Iraqi troops took the southern city without a shot being fired from Shiite cleric Moqtada al-Sadr's Mahdi Army.
In recent months, Moqtada al-Sadr's forces have fiercely battled Iraqi and US troops in Basra and Sadr City. But this time, in the southern Iraqi city of Amara, the Shiite cleric ordered a tactical retreat.
A major Iraqi-US mission to clear Mr. Sadr's Mahdi Army out of one of its last supposed sanctuaries began here late last week but was met with no resistance.
Sadr – and his most trusted lieutenants, who visited Amara last week – called for restraint. He announced that an elite faction of his militia will still fight US troops while the rest would dedicate themselves to the betterment of society through peaceful means.

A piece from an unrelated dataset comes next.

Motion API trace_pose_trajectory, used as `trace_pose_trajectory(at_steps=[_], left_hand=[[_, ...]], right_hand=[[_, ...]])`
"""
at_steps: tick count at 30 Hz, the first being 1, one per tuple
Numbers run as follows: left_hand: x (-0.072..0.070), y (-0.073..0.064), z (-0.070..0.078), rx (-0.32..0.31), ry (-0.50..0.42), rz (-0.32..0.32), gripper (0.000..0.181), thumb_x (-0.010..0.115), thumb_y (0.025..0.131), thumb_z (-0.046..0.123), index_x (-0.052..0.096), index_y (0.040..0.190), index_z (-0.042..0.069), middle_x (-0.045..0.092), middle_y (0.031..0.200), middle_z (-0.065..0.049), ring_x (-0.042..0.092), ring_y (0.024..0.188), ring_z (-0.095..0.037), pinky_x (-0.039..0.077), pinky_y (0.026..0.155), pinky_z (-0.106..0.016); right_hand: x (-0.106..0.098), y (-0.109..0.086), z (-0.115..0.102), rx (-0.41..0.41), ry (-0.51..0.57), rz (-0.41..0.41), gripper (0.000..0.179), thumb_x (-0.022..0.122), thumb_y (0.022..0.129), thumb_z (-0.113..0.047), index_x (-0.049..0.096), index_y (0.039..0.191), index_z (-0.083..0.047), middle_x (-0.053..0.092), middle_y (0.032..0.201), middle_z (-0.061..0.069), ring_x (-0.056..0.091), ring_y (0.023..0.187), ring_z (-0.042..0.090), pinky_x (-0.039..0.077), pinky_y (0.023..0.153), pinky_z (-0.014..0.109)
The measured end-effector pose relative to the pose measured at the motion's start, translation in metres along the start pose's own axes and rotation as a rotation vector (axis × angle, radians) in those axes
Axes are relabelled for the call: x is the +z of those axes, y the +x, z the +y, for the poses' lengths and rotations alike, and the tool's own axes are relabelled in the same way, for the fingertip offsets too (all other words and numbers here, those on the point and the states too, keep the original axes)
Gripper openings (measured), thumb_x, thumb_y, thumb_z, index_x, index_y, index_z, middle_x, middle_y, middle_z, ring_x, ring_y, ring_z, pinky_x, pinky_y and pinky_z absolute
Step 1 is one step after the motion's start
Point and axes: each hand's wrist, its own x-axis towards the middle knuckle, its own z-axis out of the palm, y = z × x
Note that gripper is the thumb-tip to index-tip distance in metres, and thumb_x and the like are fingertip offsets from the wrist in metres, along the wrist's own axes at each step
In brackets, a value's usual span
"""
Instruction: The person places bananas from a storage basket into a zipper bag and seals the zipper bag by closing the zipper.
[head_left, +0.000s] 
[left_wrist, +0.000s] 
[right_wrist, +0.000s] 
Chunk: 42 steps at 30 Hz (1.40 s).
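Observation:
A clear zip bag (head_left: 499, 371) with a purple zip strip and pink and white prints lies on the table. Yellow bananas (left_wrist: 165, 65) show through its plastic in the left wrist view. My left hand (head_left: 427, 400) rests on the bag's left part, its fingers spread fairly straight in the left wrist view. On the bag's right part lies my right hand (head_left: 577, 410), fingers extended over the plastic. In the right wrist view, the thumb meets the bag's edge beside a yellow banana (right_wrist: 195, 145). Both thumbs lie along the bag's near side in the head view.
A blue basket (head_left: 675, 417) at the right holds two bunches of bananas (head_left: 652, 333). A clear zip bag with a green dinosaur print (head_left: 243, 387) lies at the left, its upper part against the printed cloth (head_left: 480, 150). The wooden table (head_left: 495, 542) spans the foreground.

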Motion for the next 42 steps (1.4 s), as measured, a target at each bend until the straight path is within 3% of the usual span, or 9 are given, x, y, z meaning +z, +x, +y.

"This will preserve the [Mahdi] Army's pristine reputation and ensure that the resistance continues," said Sadr in a statement before the beginning of the operation, in effect altering the terms of an earlier freeze on the activities of his militia.
Sadr appears to be resorting to a strategy that has served him well in the past and kept everyone guessing about his true motives, say analysts.
"He's playing the survival game," says Mustafa al-Ani of the Dubai-based Gulf Research Center, a nonprofit think tank. "He understands there is no sympathy for the undisciplined members of his group."